Exercise instructions: Where a line below holds the string "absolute", that line goes into the answer.

Information provided:

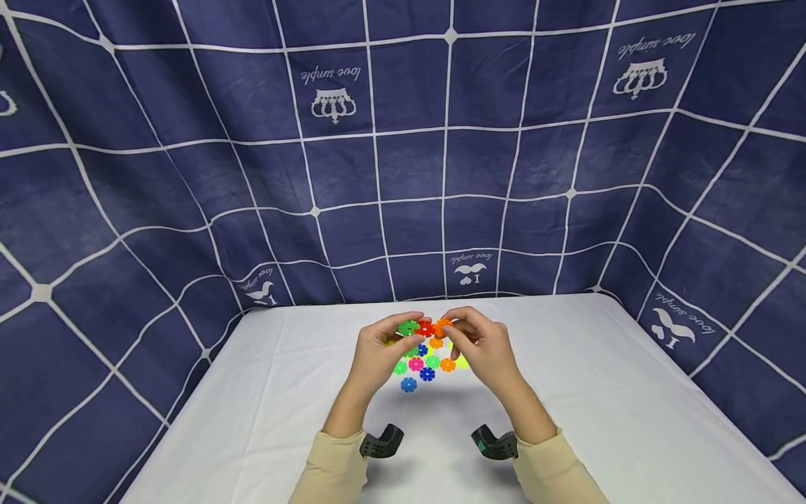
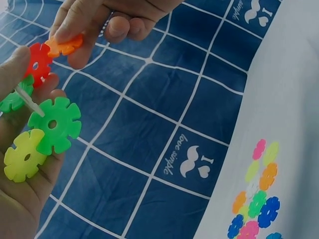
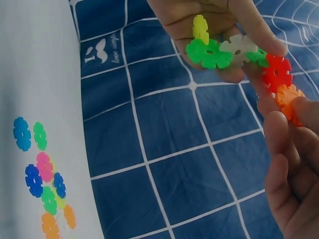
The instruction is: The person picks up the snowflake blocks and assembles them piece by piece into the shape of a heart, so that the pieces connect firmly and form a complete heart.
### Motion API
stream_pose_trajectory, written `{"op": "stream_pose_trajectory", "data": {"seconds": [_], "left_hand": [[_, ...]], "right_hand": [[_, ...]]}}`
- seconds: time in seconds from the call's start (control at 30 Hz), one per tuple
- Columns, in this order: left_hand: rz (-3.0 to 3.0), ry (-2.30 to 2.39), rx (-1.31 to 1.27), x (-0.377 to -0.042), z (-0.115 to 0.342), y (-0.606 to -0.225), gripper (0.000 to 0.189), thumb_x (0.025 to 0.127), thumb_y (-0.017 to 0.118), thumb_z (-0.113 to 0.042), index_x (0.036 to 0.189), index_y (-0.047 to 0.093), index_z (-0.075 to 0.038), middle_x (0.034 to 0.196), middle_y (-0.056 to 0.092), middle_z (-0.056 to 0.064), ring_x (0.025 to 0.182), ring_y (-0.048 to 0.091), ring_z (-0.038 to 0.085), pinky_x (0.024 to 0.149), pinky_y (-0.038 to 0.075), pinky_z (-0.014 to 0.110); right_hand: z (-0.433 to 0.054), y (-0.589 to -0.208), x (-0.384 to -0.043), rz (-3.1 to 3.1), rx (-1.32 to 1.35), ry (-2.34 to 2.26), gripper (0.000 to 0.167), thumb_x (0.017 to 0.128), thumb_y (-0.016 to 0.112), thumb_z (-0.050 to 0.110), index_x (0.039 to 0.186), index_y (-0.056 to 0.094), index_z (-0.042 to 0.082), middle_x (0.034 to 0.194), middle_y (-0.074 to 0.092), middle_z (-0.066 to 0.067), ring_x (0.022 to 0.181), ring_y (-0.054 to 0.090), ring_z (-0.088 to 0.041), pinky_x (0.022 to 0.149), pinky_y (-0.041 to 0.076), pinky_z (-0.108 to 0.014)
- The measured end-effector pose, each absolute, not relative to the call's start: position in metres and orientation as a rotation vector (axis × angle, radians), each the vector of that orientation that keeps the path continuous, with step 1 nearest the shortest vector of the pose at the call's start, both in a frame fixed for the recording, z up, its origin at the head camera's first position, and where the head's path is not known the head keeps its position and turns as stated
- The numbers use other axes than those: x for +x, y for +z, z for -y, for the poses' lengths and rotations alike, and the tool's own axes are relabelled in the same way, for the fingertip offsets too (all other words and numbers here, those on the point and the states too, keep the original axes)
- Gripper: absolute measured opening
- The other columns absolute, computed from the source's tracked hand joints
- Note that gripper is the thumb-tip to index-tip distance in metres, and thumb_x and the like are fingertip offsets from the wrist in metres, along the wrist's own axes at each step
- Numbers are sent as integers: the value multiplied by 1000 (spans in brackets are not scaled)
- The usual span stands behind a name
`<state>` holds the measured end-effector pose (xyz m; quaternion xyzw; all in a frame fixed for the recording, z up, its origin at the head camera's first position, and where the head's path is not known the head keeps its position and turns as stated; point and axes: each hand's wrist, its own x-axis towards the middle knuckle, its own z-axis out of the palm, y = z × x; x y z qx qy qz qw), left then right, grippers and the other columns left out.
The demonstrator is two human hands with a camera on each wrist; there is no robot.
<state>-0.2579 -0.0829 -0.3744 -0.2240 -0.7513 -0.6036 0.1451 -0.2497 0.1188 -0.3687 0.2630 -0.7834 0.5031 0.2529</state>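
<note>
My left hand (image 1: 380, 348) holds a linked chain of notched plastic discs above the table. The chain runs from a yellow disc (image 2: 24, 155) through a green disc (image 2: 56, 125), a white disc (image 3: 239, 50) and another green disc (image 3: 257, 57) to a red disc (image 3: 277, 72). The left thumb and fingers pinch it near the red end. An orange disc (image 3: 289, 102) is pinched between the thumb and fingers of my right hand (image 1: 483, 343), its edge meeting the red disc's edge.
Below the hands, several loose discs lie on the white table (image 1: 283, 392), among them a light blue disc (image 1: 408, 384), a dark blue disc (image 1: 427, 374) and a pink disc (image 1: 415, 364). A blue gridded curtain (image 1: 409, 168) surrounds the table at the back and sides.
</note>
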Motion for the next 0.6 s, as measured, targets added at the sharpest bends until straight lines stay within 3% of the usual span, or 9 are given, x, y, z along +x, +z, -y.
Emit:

Answer for this exercise:
- The measured end-effector pose, each absolute, not relative to the call's start: position in metres and orientation as a rotation vector (axis × angle, radians), each the vector of that orientation that keeps the path continuous, with step 1 nearest the shortest vector of the pose at the call's start, both in a frame fixed for the recording, z up, its origin at the head camera's first position, and where the head's path is not known the head keeps its position and turns as stated
- Gripper: absolute measured opening
- The other columns absolute, computed from the source's tracked hand joints

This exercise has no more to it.